**Your goal:** Please retype all of the entries that follow, leaving the images out.

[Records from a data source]

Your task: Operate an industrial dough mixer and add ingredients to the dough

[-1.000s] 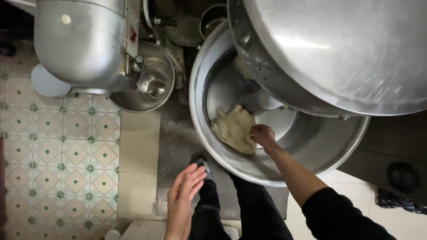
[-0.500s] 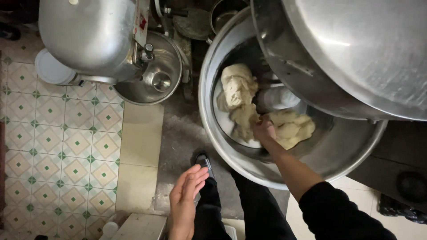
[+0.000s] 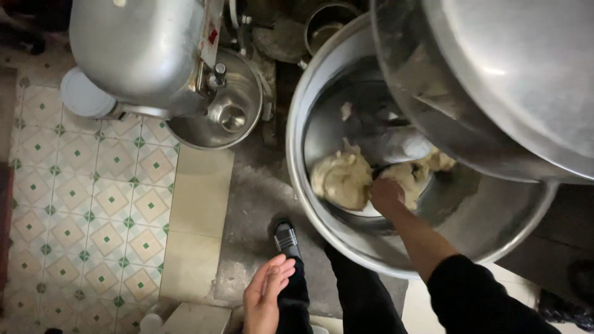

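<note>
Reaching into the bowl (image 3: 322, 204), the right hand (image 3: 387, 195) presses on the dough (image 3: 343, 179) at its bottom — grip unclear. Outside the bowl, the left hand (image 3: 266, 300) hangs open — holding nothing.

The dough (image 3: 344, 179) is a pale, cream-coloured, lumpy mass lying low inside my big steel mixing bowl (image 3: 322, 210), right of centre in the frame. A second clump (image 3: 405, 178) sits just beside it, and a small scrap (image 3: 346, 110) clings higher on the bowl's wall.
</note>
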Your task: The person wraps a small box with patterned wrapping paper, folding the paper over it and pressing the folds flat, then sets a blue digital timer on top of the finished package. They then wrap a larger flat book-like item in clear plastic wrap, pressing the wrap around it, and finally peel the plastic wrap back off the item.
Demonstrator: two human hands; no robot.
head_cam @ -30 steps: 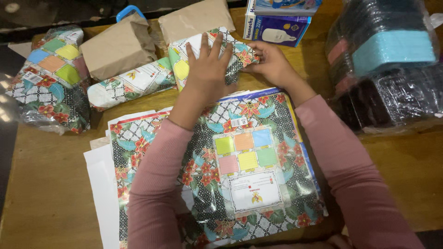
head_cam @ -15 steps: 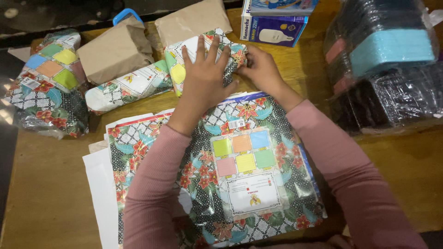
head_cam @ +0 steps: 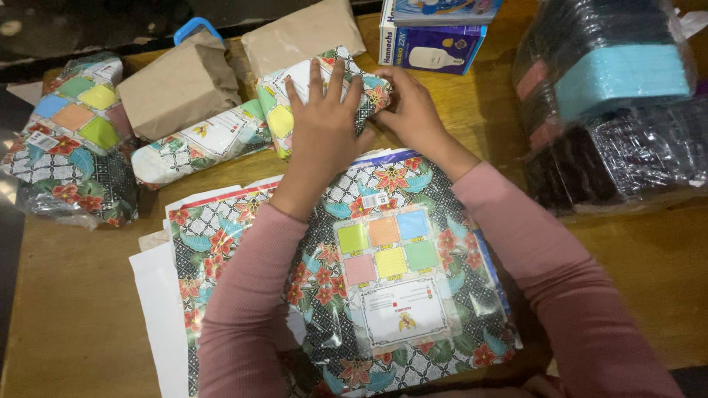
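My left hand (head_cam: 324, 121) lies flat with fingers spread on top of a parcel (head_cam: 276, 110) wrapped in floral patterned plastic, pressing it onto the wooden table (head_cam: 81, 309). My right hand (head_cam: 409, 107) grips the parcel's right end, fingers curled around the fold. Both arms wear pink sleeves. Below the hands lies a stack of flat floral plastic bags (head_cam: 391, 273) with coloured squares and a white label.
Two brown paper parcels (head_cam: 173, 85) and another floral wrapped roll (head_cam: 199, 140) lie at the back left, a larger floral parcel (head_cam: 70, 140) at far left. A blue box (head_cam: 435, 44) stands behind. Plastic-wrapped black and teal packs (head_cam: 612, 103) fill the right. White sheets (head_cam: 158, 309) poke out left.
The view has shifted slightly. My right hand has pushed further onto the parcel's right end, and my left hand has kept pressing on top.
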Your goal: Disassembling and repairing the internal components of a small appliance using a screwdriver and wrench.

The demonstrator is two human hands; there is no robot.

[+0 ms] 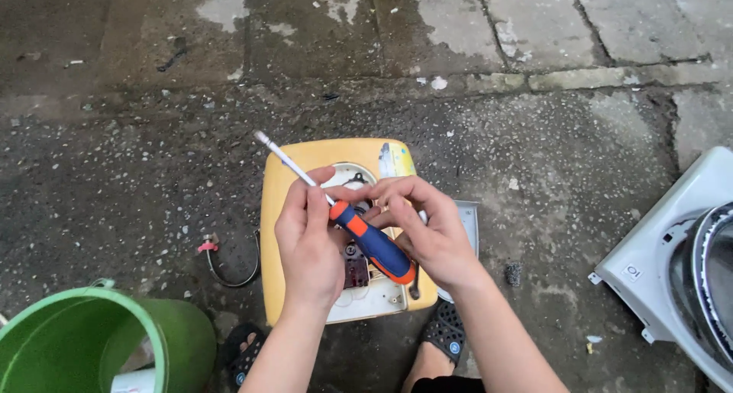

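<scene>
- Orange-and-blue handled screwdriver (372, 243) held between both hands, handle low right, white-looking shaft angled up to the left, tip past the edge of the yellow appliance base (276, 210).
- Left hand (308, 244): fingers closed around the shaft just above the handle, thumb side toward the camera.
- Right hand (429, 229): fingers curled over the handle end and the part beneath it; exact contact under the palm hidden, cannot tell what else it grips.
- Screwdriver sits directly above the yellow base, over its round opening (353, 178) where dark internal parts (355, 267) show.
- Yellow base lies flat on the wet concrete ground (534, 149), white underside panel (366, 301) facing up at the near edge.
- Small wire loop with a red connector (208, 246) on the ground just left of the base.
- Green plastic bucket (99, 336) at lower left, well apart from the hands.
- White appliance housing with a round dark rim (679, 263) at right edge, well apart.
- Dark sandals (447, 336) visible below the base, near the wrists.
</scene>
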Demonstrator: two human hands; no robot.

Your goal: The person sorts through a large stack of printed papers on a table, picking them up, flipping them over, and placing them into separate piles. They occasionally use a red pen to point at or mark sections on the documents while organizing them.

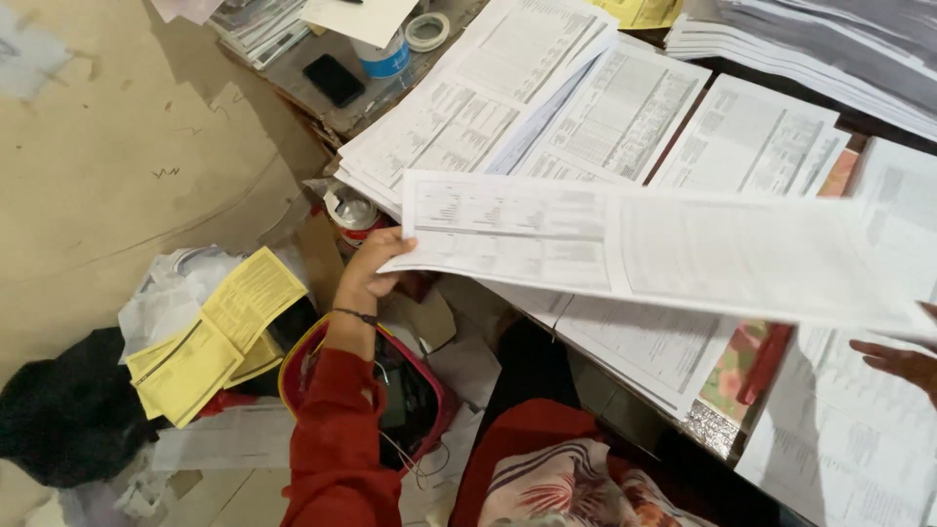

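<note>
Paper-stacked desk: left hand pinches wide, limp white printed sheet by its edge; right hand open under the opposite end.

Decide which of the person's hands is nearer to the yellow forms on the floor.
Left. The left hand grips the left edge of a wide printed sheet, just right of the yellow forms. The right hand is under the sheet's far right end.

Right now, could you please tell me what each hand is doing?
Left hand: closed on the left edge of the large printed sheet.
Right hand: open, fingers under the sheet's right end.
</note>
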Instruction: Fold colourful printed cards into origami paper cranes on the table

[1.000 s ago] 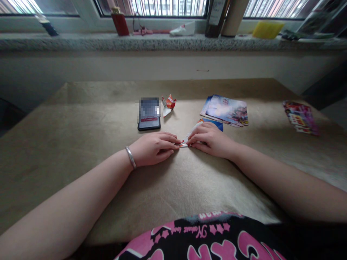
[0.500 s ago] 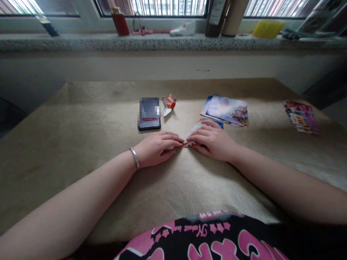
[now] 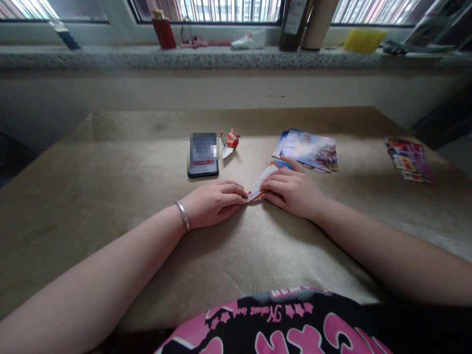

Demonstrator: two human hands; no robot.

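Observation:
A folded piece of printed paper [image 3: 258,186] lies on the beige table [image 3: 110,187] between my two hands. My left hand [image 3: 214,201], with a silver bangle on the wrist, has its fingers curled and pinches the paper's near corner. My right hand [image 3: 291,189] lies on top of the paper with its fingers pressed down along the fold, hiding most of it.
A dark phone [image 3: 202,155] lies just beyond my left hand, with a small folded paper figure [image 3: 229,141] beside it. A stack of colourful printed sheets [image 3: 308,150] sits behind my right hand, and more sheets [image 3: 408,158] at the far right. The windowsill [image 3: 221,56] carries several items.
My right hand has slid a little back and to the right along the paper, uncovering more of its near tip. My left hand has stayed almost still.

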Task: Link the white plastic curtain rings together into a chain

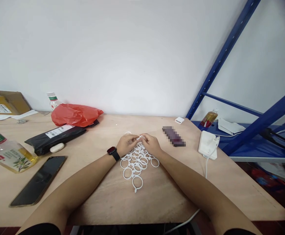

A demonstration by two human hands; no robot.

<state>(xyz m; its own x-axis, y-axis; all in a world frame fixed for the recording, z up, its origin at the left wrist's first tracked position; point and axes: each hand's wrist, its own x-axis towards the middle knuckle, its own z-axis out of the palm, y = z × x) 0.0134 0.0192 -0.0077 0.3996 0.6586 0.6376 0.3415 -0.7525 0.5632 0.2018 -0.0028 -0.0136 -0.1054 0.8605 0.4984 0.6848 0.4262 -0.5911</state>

**Response area:**
Your task: Operate an industrial dough mixer and add ingredients to the dough

[-1.000s] 
[-0.500s] 
[+0.000s] 

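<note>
Reaching into the bowl (image 3: 322, 204), the right hand (image 3: 387, 195) presses on the dough (image 3: 343, 179) at its bottom — grip unclear. Outside the bowl, the left hand (image 3: 266, 300) hangs open — holding nothing.

The dough (image 3: 344, 179) is a pale, cream-coloured, lumpy mass lying low inside my big steel mixing bowl (image 3: 322, 210), right of centre in the frame. A second clump (image 3: 405, 178) sits just beside it, and a small scrap (image 3: 346, 110) clings higher on the bowl's wall.
</note>
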Your task: The person wraps a small box with patterned wrapping paper, folding the paper over it and pressing the folds flat, then sets a blue digital timer on top of the finished package. They then wrap a larger flat book-like item in clear plastic wrap, pressing the wrap around it, and finally peel the plastic wrap back off the item.
Demonstrator: two human hands; no robot.
head_cam @ -30 steps: 
head_cam @ -15 steps: 
head_cam @ +0 steps: 
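My left hand (head_cam: 324, 121) lies flat with fingers spread on top of a parcel (head_cam: 276, 110) wrapped in floral patterned plastic, pressing it onto the wooden table (head_cam: 81, 309). My right hand (head_cam: 409, 107) grips the parcel's right end, fingers curled around the fold. Both arms wear pink sleeves. Below the hands lies a stack of flat floral plastic bags (head_cam: 391, 273) with coloured squares and a white label.
Two brown paper parcels (head_cam: 173, 85) and another floral wrapped roll (head_cam: 199, 140) lie at the back left, a larger floral parcel (head_cam: 70, 140) at far left. A blue box (head_cam: 435, 44) stands behind. Plastic-wrapped black and teal packs (head_cam: 612, 103) fill the right. White sheets (head_cam: 158, 309) poke out left.
The view has shifted slightly. My right hand has pushed further onto the parcel's right end, and my left hand has kept pressing on top.
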Your goal: Disassembling and repairing the internal components of a small appliance using a screwdriver and wrench.

The demonstrator is two human hands; there is no robot.

[+0 ms] 

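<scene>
- Orange-and-blue handled screwdriver (372, 243) held between both hands, handle low right, white-looking shaft angled up to the left, tip past the edge of the yellow appliance base (276, 210).
- Left hand (308, 244): fingers closed around the shaft just above the handle, thumb side toward the camera.
- Right hand (429, 229): fingers curled over the handle end and the part beneath it; exact contact under the palm hidden, cannot tell what else it grips.
- Screwdriver sits directly above the yellow base, over its round opening (353, 178) where dark internal parts (355, 267) show.
- Yellow base lies flat on the wet concrete ground (534, 149), white underside panel (366, 301) facing up at the near edge.
- Small wire loop with a red connector (208, 246) on the ground just left of the base.
- Green plastic bucket (99, 336) at lower left, well apart from the hands.
- White appliance housing with a round dark rim (679, 263) at right edge, well apart.
- Dark sandals (447, 336) visible below the base, near the wrists.
</scene>
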Demonstrator: two human hands; no robot.

Your goal: The person sorts through a large stack of printed papers on a table, picking them up, flipping them over, and placing them into separate piles. They occasionally use a red pen to point at or mark sections on the documents while organizing them.


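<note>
Paper-stacked desk: left hand pinches wide, limp white printed sheet by its edge; right hand open under the opposite end.

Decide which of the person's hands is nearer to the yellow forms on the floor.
Left. The left hand grips the left edge of a wide printed sheet, just right of the yellow forms. The right hand is under the sheet's far right end.

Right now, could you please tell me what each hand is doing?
Left hand: closed on the left edge of the large printed sheet.
Right hand: open, fingers under the sheet's right end.
</note>
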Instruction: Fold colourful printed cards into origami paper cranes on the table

[1.000 s ago] 
[0.500 s ago] 
[now] 

Demonstrator: two human hands; no robot.

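Observation:
A folded piece of printed paper [image 3: 258,186] lies on the beige table [image 3: 110,187] between my two hands. My left hand [image 3: 214,201], with a silver bangle on the wrist, has its fingers curled and pinches the paper's near corner. My right hand [image 3: 291,189] lies on top of the paper with its fingers pressed down along the fold, hiding most of it.
A dark phone [image 3: 202,155] lies just beyond my left hand, with a small folded paper figure [image 3: 229,141] beside it. A stack of colourful printed sheets [image 3: 308,150] sits behind my right hand, and more sheets [image 3: 408,158] at the far right. The windowsill [image 3: 221,56] carries several items.
My right hand has slid a little back and to the right along the paper, uncovering more of its near tip. My left hand has stayed almost still.
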
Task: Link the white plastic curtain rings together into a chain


A demonstration by two human hands; no robot.

<state>(xyz m; its own x-axis, y-axis; all in a world frame fixed for the recording, z up, its origin at the left wrist's first tracked position; point and axes: each hand's wrist, its own x-axis towards the middle knuckle, its own z-axis out of the palm, y = z × x) 0.0134 0.0192 -0.0077 0.3996 0.6586 0.6376 0.3415 -0.7525 0.5632 0.2018 -0.0028 -0.0136 -0.1054 0.8605 0.4984 0.6848 0.4262 -0.5911</state>

The answer has nothing more to it.